** Dataset content **
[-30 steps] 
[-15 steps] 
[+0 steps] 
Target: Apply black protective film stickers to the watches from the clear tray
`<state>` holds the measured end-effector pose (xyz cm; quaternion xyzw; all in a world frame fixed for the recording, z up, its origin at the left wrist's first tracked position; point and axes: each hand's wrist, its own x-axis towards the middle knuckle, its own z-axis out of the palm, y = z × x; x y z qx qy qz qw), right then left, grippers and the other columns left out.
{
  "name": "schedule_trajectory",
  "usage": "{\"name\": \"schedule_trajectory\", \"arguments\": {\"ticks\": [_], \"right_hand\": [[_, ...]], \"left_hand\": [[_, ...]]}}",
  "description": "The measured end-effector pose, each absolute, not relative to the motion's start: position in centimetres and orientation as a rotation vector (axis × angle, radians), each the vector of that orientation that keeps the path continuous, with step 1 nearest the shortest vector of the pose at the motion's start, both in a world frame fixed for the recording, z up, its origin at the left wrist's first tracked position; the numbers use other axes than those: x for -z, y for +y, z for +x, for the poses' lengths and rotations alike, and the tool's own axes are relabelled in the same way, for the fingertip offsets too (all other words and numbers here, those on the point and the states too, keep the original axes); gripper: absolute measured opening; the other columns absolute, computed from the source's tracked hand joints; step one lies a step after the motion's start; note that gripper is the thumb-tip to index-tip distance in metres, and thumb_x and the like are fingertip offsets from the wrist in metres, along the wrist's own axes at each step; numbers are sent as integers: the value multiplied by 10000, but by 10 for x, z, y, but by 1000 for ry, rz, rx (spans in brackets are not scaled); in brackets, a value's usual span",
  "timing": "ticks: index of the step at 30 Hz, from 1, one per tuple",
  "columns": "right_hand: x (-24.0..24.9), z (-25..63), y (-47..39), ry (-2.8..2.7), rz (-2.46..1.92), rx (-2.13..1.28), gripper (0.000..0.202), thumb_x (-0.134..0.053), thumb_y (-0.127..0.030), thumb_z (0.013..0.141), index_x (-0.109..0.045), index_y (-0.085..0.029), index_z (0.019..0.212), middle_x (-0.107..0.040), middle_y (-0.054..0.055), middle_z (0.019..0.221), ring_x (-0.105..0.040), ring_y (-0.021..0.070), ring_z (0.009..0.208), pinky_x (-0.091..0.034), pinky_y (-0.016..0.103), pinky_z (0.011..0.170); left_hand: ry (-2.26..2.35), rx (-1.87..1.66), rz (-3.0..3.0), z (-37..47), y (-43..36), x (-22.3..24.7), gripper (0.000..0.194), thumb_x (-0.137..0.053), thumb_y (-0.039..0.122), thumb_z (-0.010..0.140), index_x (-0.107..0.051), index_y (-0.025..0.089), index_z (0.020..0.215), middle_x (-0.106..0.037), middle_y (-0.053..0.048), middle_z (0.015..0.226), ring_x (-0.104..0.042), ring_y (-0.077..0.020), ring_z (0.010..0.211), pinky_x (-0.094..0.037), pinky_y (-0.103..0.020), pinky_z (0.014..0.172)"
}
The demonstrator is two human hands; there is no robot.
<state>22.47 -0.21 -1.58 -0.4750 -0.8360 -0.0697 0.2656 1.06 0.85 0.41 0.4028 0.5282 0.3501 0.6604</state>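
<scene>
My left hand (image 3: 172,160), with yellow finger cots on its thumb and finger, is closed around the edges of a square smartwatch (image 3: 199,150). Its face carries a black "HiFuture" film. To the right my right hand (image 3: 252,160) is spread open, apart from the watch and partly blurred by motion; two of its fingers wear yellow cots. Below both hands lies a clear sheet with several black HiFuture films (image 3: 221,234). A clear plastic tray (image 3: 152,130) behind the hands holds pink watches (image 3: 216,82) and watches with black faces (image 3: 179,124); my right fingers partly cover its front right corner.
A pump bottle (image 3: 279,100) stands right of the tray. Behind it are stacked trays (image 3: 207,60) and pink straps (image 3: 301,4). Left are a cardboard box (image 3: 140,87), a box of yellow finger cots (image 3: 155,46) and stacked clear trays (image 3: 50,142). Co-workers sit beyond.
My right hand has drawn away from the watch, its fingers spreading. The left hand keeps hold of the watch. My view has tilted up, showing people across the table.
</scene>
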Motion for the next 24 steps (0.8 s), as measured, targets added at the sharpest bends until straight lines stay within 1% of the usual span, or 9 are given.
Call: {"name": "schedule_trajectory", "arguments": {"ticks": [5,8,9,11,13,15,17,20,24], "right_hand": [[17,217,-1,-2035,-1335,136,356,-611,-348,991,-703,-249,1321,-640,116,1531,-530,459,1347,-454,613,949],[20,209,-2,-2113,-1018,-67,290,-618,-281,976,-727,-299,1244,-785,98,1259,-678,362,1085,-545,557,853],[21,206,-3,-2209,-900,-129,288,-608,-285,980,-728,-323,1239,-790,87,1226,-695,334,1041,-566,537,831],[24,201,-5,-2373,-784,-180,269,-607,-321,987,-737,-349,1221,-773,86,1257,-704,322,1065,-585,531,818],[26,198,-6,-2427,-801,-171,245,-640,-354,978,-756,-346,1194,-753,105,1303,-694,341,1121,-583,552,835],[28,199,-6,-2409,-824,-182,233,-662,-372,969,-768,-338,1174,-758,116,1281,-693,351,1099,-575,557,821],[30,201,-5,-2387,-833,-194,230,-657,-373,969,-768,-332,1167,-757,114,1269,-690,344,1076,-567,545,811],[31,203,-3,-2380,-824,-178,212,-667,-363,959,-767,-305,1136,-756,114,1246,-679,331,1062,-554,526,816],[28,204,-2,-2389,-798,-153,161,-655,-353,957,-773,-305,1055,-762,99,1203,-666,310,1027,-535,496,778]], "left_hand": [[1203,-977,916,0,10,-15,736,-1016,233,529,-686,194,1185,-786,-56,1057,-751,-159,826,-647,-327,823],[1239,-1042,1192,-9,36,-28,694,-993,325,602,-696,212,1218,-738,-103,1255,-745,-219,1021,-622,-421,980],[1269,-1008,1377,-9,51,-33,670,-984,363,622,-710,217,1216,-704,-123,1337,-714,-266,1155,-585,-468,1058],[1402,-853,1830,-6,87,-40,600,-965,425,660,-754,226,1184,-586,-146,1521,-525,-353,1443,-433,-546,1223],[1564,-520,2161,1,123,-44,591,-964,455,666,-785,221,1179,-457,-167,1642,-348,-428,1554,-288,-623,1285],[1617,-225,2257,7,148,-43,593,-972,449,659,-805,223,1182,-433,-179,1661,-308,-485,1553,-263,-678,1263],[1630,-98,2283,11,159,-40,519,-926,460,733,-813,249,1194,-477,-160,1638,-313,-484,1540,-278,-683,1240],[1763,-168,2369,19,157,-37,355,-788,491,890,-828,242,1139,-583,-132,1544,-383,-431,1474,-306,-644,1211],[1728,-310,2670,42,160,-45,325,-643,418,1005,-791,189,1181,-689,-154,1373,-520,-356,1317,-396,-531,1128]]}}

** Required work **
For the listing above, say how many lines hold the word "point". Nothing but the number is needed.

** Response area **
2